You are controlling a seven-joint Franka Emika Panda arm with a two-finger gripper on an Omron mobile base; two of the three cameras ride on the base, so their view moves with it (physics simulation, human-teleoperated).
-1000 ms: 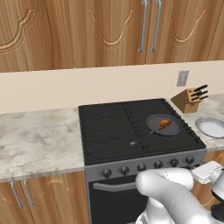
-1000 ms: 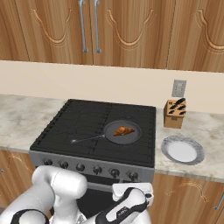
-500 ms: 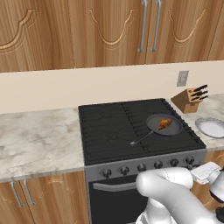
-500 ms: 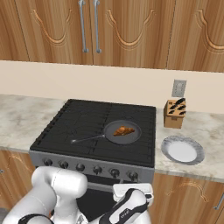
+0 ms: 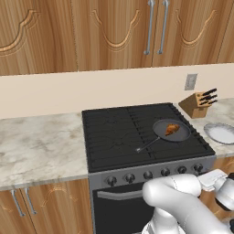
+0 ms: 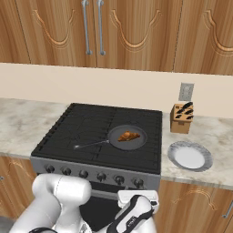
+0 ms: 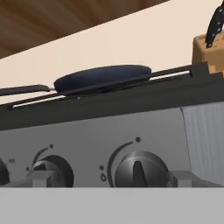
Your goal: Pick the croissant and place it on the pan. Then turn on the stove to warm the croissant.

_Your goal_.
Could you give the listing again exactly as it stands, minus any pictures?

_Response below_.
You are controlling a seven-joint Franka Emika Panda arm with a two-finger gripper on an Omron mobile base; two of the three cameras ride on the base, so their view moves with it (physics simulation, human-teleoperated).
-1000 ms: 
-1000 ms: 
-500 ms: 
-500 ms: 
+0 ms: 
+0 ms: 
+0 ms: 
Your goal: Pick the croissant and place it on the pan. Then turn on the stove to warm the croissant.

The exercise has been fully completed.